Share this article on:
Most Americans have heard of HIPAA and know that the legislation applies to healthcare organizations, but many do not understand why HIPAA is important to patients.
The Health Insurance Portability and Accountability Act
The Health Insurance Portability and Accountability Act of 1996 – or HIPAA – is a federal law that applies to healthcare providers, health plans, and healthcare clearinghouses that conduct transactions electronically. HIPAA also applies to vendors – business associates – that perform functions on behalf of HIPAA-covered entities that requires them to have access to protected health information (PHI) or be provided with copies of PHI. (See What is Protected Health Information).
HIPAA was signed into law by Bill Clinton in 1996, although the legislation has had some significant updates over the years, notably the HIPAA Privacy Rule in 2000, the Security Rule in 2003, and the Breach Notification Rule in 2009. (See our HIPAA History page for more information)
Initially HIPAA was intended to improve the health insurance system and simplify the administration of healthcare, but it has since been expanded considerably. Now HIPAA covers patient privacy, uses and disclosures of health data, and data security.
HIPAA was primarily penned to benefit consumers rather than healthcare organizations, yet the legislation itself is long, complicated and is not well understood by many patients and health plan members. This post greatly simplifies HIPAA and explains why HIPAA is important to patients.
Why is HIPAA Important to Patients?
There are four key aspects of HIPAA that make it important for patients: Privacy of health information, security of health data, notification of breaches of medical records, and the right to obtain copies of healthcare data.
Privacy of Health Data
The HIPAA Privacy Rule restricts the individuals who are able to view healthcare data and who healthcare data can be shared with without first obtaining permission from patients. Generally speaking, access to health data is restricted to healthcare employees who need to view health and personal information in order to provide healthcare services and perform any administration duties.
Healthcare organizations can only share PHI with business associates that perform for healthcare operations services on behalf of a covered entity that require access to PHI: Transcription service providers, payment processors, or mailing vendors for example. In such cases, those business associates must agree to keep data secure and the same rules apply for access and disclosures of PHI to other individuals or companies. Any PHI provided must be limited to the minimum necessary amount to perform the specific services the business associate is contracted to perform.
Permission must be obtained from patients before their PHI can be shared with companies for other reasons, including research and marketing.
The Privacy Rule also allows patients to designate which individuals are permitted to obtain their health data on behalf of patients – friends, family, or caregivers for instance.
Security of Health Data
HIPAA requires healthcare organizations to implement safeguards to ensure any health data created, stored, maintained, or transmitted is kept secure at all times.
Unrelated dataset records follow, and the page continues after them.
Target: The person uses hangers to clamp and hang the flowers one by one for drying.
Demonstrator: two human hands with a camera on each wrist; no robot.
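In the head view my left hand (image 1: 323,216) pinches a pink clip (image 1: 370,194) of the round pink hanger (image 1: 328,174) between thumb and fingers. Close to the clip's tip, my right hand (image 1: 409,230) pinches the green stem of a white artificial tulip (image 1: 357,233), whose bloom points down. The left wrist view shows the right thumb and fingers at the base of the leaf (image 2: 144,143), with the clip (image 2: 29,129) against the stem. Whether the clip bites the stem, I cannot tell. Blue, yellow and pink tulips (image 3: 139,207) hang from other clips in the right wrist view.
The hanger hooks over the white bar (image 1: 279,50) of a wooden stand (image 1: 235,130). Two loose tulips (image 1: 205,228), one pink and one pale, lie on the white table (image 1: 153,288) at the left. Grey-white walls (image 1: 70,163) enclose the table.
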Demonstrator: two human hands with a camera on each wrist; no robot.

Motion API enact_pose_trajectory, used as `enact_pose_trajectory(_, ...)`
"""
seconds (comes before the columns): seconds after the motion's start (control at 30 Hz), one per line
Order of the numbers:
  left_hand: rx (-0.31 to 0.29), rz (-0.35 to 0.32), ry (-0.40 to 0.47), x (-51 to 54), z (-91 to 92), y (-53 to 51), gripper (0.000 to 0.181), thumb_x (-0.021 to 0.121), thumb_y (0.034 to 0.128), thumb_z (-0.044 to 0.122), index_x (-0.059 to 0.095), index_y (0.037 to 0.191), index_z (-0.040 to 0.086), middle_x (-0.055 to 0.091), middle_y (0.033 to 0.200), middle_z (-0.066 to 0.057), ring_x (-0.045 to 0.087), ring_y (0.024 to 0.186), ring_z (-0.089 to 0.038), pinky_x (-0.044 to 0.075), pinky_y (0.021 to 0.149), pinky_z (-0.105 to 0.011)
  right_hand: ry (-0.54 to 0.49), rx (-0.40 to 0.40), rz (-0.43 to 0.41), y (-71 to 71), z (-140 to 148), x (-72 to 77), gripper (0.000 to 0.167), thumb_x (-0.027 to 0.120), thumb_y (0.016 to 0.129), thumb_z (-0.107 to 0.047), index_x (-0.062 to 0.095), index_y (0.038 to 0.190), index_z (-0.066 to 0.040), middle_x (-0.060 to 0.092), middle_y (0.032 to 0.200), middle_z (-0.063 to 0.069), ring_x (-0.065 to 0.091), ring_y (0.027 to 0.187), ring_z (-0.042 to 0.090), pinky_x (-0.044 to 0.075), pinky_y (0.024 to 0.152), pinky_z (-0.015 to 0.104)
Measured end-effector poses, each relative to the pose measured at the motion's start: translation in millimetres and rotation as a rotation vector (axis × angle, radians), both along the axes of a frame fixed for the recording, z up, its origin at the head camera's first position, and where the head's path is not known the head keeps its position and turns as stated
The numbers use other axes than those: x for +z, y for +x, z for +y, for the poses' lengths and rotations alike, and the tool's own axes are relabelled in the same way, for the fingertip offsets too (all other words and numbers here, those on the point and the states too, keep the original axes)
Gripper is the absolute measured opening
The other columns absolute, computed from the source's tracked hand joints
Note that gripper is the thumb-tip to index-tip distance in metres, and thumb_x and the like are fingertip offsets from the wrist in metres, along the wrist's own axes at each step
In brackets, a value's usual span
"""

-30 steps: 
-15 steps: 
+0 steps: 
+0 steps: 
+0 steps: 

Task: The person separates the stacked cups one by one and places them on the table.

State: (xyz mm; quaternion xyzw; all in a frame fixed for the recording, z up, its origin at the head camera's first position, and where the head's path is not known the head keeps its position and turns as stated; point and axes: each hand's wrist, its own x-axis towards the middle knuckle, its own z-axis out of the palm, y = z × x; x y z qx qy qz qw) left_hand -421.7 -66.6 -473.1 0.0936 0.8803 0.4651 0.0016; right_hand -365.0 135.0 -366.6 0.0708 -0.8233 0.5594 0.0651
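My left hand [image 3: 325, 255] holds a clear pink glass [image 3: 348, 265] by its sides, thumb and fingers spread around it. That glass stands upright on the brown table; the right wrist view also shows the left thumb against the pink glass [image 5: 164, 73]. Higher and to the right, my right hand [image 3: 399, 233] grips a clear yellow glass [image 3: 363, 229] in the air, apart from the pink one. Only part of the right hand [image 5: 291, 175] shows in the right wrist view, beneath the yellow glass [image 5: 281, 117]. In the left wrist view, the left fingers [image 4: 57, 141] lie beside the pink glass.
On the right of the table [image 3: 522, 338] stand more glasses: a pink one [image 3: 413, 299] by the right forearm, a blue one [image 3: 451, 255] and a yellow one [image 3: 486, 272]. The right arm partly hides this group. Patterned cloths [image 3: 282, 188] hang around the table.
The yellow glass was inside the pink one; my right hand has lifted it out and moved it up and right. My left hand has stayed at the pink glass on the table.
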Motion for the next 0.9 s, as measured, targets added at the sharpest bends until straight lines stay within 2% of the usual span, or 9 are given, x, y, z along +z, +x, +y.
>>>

Those controls include administrative measures, physical security for paper records and electronic devices that store health data, and technical controls such as encryption, anti-virus software, and firewalls. Healthcare employees must also be trained how to recognize threats such as phishing emails and other email and web-based threats. These measures ensure that hackers and other cybercriminals cannot gain access to patients’ and plan members’ health information.
Notification of Data Breaches
While HIPAA protects patient privacy by placing restrictions on who can access health data and healthcare organizations are required to implement security controls to keep PHI secure, privacy and security breaches may still likely to occur.
HIPAA requires healthcare organizations and their business associates to issue notifications to patients when health data is compromised or stolen. This allows breach victims to take action to protect their identities and reduce the risk of becoming a victim of fraud. HIPAA requires notifications to be issued within 60 days of a breach being discovered.
Copies of Medical Records
HIPAA gives patients the right to obtain copies of the health information created or held by healthcare organizations. By obtaining copies of heath data patients can take a much more active role in their own healthcare. While in theory, one healthcare provider should be able to send health data to another provider that is also treating the same patient, there are still some issues that prevent all health data from being transferred.
By obtaining copies of health information, patients can easily share that information with any healthcare organizations, including research organizations to help in studies that benefit the population as a whole.
One other important reason for obtaining copies of health data is to check health records for errors. If a mistake is made recording health data, it could have an impact on decisions about the best treatment for patients. It is therefore important for patients to check their medical records for errors and to correct any mistakes.
Not all Healthcare Organizations Are Covered by HIPAA Rules
While the above rights and protections apply to most healthcare providers and health insurers, they do not apply to ALL healthcare organizations, even if those organizations appear to provide similar services to HIPAA covered entities and collect the same types of data.
HIPAA does not apply to health app developers for instance, unless they are contracted to develop apps or provide apps to patients by a HIPAA covered entity. HIPAA does not apply to life insurance companies, workers compensation schemes, employers, schools, many state agencies, law enforcement agencies, the media, and many municipal offices.
Consequently, the protections of HIPAA and the rights afforded by the legislation do not apply to those organizations.